* _Task item_
Give the whole listing below once more, exactly, without pictures.

BEGIN Data section

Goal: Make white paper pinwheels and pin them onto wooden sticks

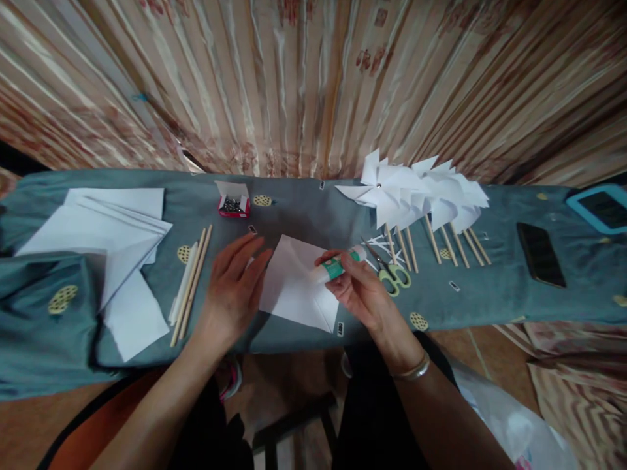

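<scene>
My right hand point(360, 287) is closed round a green and white glue stick point(334, 268), held level above the right part of a white square of paper point(294, 287). Creases run across that paper, which lies flat on the cloth. At the paper's left edge hovers my left hand point(238, 281), its fingers apart with nothing seen in them; whether the fingertips touch the paper I cannot tell. Just right of the glue stick lie scissors point(394, 277) with light green handles, and thin white paper strips point(385, 245) are scattered by their blades.
Several white paper pinwheels point(416, 189) on wooden sticks lie at the back right. Further right are a dark phone point(541, 254) and a blue-framed device point(600, 207). Leftward lie wooden sticks point(192, 287), white sheets point(122, 241) and a red box point(234, 203) of small metal pins.
</scene>
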`<state>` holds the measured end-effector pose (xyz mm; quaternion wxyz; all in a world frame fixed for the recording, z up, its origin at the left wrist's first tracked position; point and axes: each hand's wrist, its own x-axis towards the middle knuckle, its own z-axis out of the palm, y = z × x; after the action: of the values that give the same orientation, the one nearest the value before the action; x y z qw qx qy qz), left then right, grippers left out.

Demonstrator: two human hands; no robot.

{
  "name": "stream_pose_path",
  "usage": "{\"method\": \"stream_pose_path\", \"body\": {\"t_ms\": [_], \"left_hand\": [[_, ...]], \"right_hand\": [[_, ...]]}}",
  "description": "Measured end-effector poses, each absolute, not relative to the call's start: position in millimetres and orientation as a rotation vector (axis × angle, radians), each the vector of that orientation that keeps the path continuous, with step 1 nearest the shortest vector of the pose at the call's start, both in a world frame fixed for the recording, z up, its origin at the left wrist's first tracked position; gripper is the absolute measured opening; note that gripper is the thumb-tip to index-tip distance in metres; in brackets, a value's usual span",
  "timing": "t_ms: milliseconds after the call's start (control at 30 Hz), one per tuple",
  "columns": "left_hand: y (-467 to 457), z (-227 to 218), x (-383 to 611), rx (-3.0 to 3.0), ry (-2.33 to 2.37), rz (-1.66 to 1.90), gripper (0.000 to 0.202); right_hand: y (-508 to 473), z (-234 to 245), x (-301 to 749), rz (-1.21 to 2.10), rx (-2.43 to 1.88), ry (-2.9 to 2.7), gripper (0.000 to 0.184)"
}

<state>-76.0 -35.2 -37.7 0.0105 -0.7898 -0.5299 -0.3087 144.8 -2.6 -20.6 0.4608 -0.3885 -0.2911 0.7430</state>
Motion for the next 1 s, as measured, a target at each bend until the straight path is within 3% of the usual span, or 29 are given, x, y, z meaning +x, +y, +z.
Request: {"method": "stream_pose_path", "body": {"t_ms": [167, 300, 467, 1000], "left_hand": [[-61.1, -47.2, -44.3, -2.740, -1.457, -0.909, 0.029], [-71.1, -58.1, -30.5, -2.785, -1.568, -0.738, 0.043], [-72.1, -66.2, -28.9, -2.810, -1.656, -0.701, 0.055], [-71.5, -69.9, -28.1, -2.840, -1.726, -0.644, 0.054]], "right_hand": [[4.8, -25.7, 149.8, 1.562, -1.154, -0.790, 0.025], [2.8, -29.9, 149.1, 1.400, -1.206, -1.017, 0.024], [-3.9, -34.5, 144.2, 1.336, -1.240, -1.270, 0.023], [-11.4, -43.2, 139.4, 1.108, -1.373, -1.513, 0.022]]}}
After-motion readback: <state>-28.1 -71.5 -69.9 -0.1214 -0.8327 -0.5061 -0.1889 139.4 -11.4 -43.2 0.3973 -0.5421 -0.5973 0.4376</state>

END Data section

* _Your solution_
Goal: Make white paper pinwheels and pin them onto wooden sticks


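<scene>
My right hand point(360, 287) is closed round a green and white glue stick point(334, 268), held level above the right part of a white square of paper point(294, 287). Creases run across that paper, which lies flat on the cloth. At the paper's left edge hovers my left hand point(238, 281), its fingers apart with nothing seen in them; whether the fingertips touch the paper I cannot tell. Just right of the glue stick lie scissors point(394, 277) with light green handles, and thin white paper strips point(385, 245) are scattered by their blades.
Several white paper pinwheels point(416, 189) on wooden sticks lie at the back right. Further right are a dark phone point(541, 254) and a blue-framed device point(600, 207). Leftward lie wooden sticks point(192, 287), white sheets point(122, 241) and a red box point(234, 203) of small metal pins.
</scene>
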`<state>` holds the measured end-effector pose (xyz mm; quaternion wxyz; all in a world frame fixed for the recording, z up, its origin at the left wrist's first tracked position; point and axes: each hand's wrist, its own x-axis towards the middle knuckle, its own z-axis out of the palm, y = z × x; after the action: of the values that give the same orientation, the one nearest the value before the action; x y z qw qx qy qz), left then right, grippers left out.

Demonstrator: two human hands; no robot.

{
  "name": "stream_pose_path",
  "usage": "{\"method\": \"stream_pose_path\", \"body\": {\"t_ms\": [_], \"left_hand\": [[_, ...]], \"right_hand\": [[_, ...]]}}",
  "description": "Measured end-effector poses, each absolute, not relative to the call's start: position in millimetres and orientation as a rotation vector (axis × angle, radians), each the vector of that orientation that keeps the path continuous, with step 1 nearest the shortest vector of the pose at the call's start, both in a world frame fixed for the recording, z up, its origin at the left wrist's first tracked position; gripper is the absolute measured opening; note that gripper is the thumb-tip to index-tip distance in metres; in brackets, a value's usual span",
  "timing": "t_ms: milliseconds after the call's start (control at 30 Hz), one per tuple",
  "columns": "left_hand: y (-467 to 457), z (-227 to 218), x (-383 to 611), rx (-3.0 to 3.0), ry (-2.33 to 2.37), rz (-1.66 to 1.90), gripper (0.000 to 0.202); right_hand: y (-508 to 473), z (-234 to 245), x (-301 to 749), rz (-1.21 to 2.10), rx (-2.43 to 1.88), ry (-2.9 to 2.7), gripper (0.000 to 0.184)"
}

<state>-76.0 -35.2 -37.7 0.0105 -0.7898 -0.5299 -0.3087 144.8 -2.6 -20.6 0.4608 -0.3885 -0.2911 0.7430</state>
Motion for the next 1 s, as measured, a target at each bend until the straight path is within 3% of the usual span, or 29 are given, x, y, z meaning +x, +y, +z.
Request: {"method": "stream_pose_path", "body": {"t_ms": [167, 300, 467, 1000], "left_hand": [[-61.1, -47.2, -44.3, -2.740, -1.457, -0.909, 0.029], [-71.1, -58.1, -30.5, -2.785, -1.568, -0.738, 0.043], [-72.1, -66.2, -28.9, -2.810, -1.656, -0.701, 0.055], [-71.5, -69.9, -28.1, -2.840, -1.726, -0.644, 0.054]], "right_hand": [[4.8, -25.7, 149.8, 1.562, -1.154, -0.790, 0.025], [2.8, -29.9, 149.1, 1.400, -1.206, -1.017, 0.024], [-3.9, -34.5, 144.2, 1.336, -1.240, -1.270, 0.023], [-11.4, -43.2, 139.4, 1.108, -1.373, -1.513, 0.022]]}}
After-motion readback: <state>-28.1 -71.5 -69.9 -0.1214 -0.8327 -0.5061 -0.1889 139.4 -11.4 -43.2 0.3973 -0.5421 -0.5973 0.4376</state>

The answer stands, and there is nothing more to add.